• _DATA_:
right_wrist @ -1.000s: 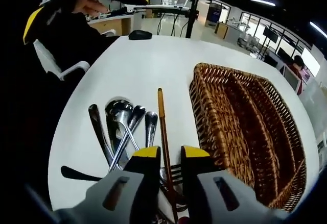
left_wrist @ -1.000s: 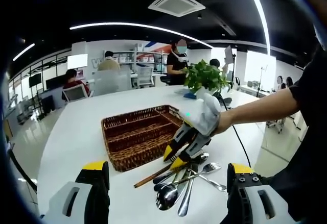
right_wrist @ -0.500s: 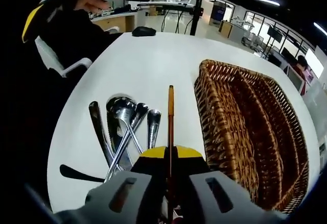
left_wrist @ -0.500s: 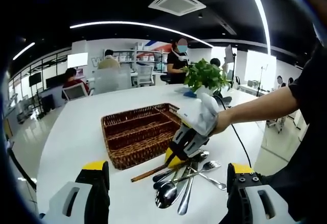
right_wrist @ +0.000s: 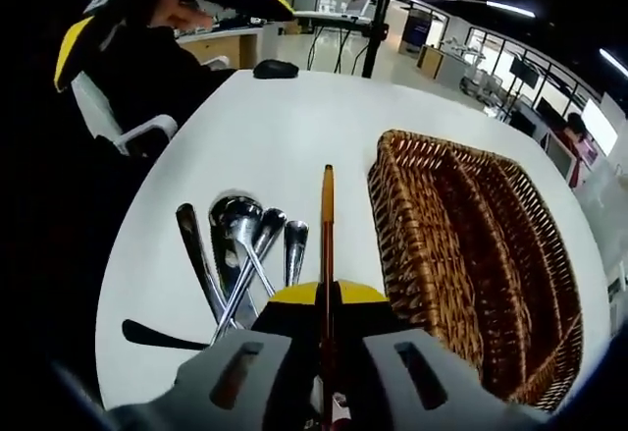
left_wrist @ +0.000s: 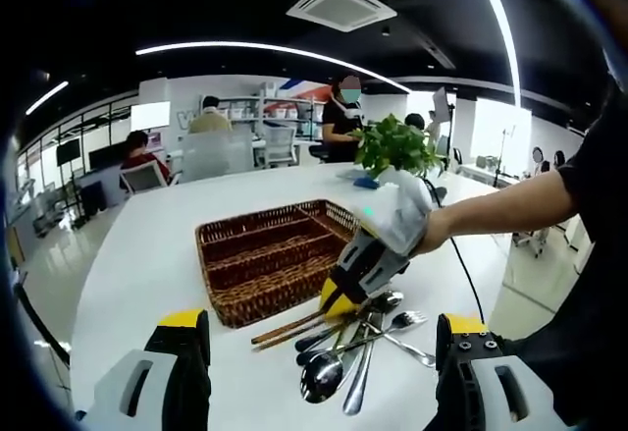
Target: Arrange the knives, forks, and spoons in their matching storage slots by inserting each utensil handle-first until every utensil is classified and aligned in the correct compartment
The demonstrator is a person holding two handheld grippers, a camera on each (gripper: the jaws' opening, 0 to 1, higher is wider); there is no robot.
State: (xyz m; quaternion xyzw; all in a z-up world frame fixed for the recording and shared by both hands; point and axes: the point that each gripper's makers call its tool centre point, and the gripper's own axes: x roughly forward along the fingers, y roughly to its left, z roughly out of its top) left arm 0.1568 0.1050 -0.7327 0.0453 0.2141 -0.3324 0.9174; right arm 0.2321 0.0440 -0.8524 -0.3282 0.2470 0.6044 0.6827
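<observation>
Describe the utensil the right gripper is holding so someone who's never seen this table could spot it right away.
On the white table, find the brown wicker tray, then the pile of silver spoons beside it. Between them, a long thin utensil with a wooden handle sticks out from the right gripper, which is shut on it. It is the orange-brown piece among shiny metal ones.

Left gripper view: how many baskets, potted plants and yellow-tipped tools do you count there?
Wicker basket: 1
Potted plant: 1
Yellow-tipped tools: 2, the open left tool and the right tool, shut on a wood-handled utensil
Total: 4
</observation>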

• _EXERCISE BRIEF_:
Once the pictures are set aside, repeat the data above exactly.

• _OUTPUT FOR THIS TASK_:
right_wrist @ -1.000s: 
left_wrist @ -1.000s: 
right_wrist @ -0.500s: 
left_wrist @ -0.500s: 
right_wrist @ +0.000s: 
left_wrist @ +0.000s: 
Target: Arrange the knives, forks, and spoons in their matching storage slots by inserting each utensil handle-first until every utensil is classified and aligned in the correct compartment
The demonstrator is a person holding two handheld grippers, a camera on each (gripper: the jaws' opening, 0 to 1, higher is wider); there is no robot.
State: (xyz m; quaternion xyzw; all in a z-up world frame fixed for the recording and shared by both hands; point and axes: the point that each gripper's makers call its tool centre point, and the gripper's own axes: x roughly forward along the fingers, y roughly to its left, z roughly out of its top) left arm 0.1568 0.1050 -0.7327 0.0453 0.2141 -0.3324 0.9174; right arm 0.2321 0.0440 -0.8524 -0.3282 0.2470 0.6044 0.6827
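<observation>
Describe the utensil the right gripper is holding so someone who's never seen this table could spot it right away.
On the white table, find the brown wicker tray, then the pile of silver spoons beside it. Between them, a long thin utensil with a wooden handle sticks out from the right gripper, which is shut on it. It is the orange-brown piece among shiny metal ones.

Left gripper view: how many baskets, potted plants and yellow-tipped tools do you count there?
Wicker basket: 1
Potted plant: 1
Yellow-tipped tools: 2, the open left tool and the right tool, shut on a wood-handled utensil
Total: 4
</observation>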

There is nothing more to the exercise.